I find the human age-old love for body art to be fascinating.  I personally have no tattoos.  I have no body piercings except for an earring hole in each ear (that has probably closed up as I haven’t worn ear rings since retiring).  Last time I put on ear rings and looked in the mirror, I looked ridiculous.  (And this statement is coming from a woman who sports a huge, funny-looking hat whenever in the sun.)

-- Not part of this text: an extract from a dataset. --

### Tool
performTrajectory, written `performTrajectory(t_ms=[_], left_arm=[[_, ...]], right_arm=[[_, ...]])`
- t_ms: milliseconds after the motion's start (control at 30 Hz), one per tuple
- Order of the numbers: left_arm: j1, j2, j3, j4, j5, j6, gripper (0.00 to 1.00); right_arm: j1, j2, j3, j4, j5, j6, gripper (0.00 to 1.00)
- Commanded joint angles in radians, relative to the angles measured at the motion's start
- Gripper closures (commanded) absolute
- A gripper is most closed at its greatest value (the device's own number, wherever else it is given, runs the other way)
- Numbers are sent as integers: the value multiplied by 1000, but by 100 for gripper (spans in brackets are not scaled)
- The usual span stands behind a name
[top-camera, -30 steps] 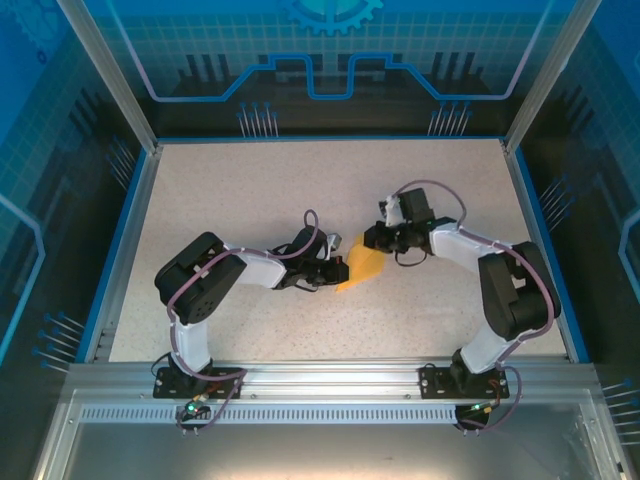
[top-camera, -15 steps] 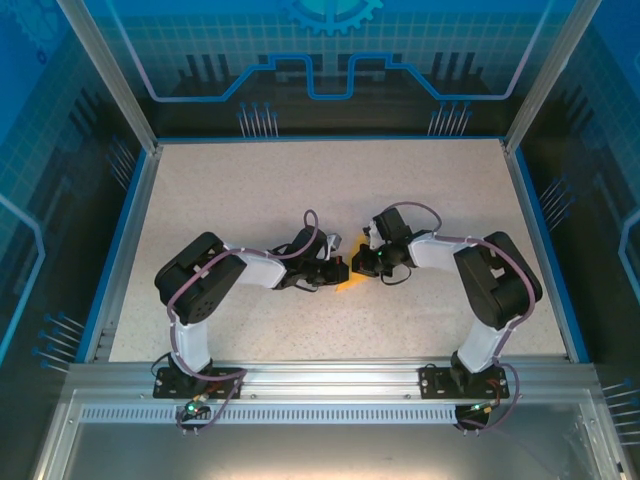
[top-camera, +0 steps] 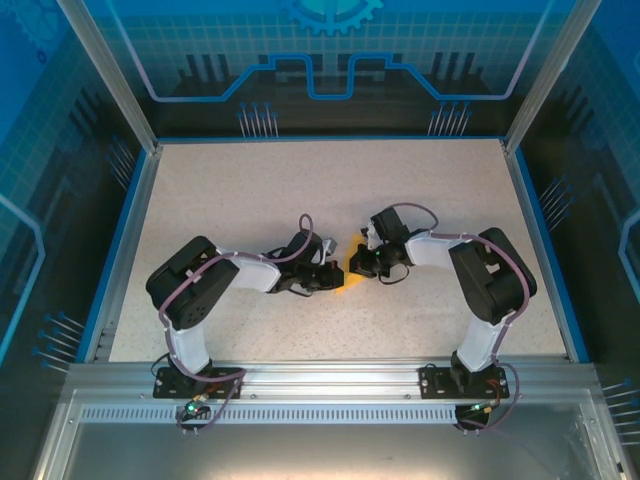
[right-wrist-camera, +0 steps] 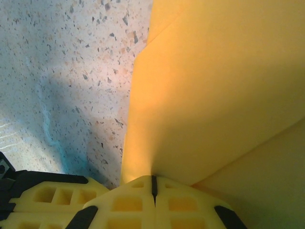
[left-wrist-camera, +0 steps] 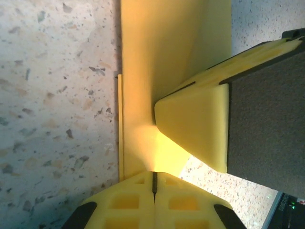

I’m amused by the strong opinions I hear from others about tattoos and body piercing.  I’ve listened to a number of different women, wearing a boat-load of face paint (makeup), express a particular tisking about the wrongness of tattoos.  I mostly keep my mouth shut.  But sometimes I offer up the concept of tattoos being makeup that the bearer doesn’t have to reapply every day.
I don’t hold any negative opinions about tattoos, unless of course, as with some bumper stickers, the intent is in some way a statement of meanness or prejudice.  But I don’t think that is the common intent of tattoos.  And I’m fascinated by the common intent!

So my fare warning to those openly sporting body art: don’t be surprised if I ask about it, with good-spirited interest!

A few weeks ago I was getting new eye glasses, and the lady fitting me was (I’d guess) in her mid-fifties.  She was sporting what looked like a brand-new tattoo on her forearm.  It looked like an infinity sign (sideways 8), but it had a number of “swirls” coming out of the curves.

You guessed it, I asked her about it.  Well, Athena, as I learned her name, was delighted to tell me about it!  And what a story:  she has five female friends that go all the way back to high school.  Some are married; some divorced; some always single.  The six of them consistently get together each year, for all these years, and visit different places in the U.S.

The six female friend’s most recent get-together was in the Rio Grande Valley of Texas.  And all six ladies, in their mid-fifties, lined up for their very first tattoos.  They  requested a tattoo of an infinity symbol to represent their eternal friendship; and six swirls coming out of it, one for each of the six friends.  How cool is that!

What I’d give to have five life-long friends; but what they’d have to accept about me is that I’d NOT have lined up for the tattoo.  Not because of any moral or social or otherwise issues; but ONLY because I have terribly sensitive skin, and so I’d be THE ONE to have a reaction to the dye.  (And then there is the fact that I’m terribly wrinkled which doesn’t make my skin a great canvas for body art!)

I will share my ONE opinion on this topic; my opinion has to do with “young people” wanting body art as a form of rebellion or protest of their childhood home.  I consistently tell them two things:  First, wait until you are purchasing the tattoo or piercing on YOUR nickel, that YOU earn when you ALREADY have to pay for a roof over your head and food in your belly.  

Living with mom and dad, or other care giver, and using allowance or work or gift money doesn’t count.  Earn your taxable income; pay your way for a roof over your head, and then get that tattoo if you like. 

My point to teens, in past years working with them, is that the “popular” acts of “rebellion” are market and advertising driven.  Those tattoos and piercings cost money.  Those boy-band hairstyles with mousse-loaded hair cost money.  Makeup and such costs money. 

When was the last time that something as “rebellious” as teenage girls STOPPING the shaving of their legs was a popular statement of teenage rebellion?  Well, never.  Why?  The market would never advertise NOT shaving legs or arms as cool acts of rebellion.  No razors, no shaving cream, no lotions or such to sale.  No; nature-made body art would not be marketed.

When I have opportunity, I just ask young folks to think about it before spending money on self expression.  And I ask WE old folks to see the beauty in personal expression, when no harm or waste or mean spirit is to be found.

And if we have opportunity to lift up a young person’s angst, with a listening spirit and gentle heart, maybe we can get them to think OUT OF the box—that their rebellion is often marketed by advertising, for profit.

Such are the thoughts that run through my head, quietly watching the beautifully unique body art of a Gulf Coastie:  the American Oystercatcher.

Have a wonderfully self-expressed day!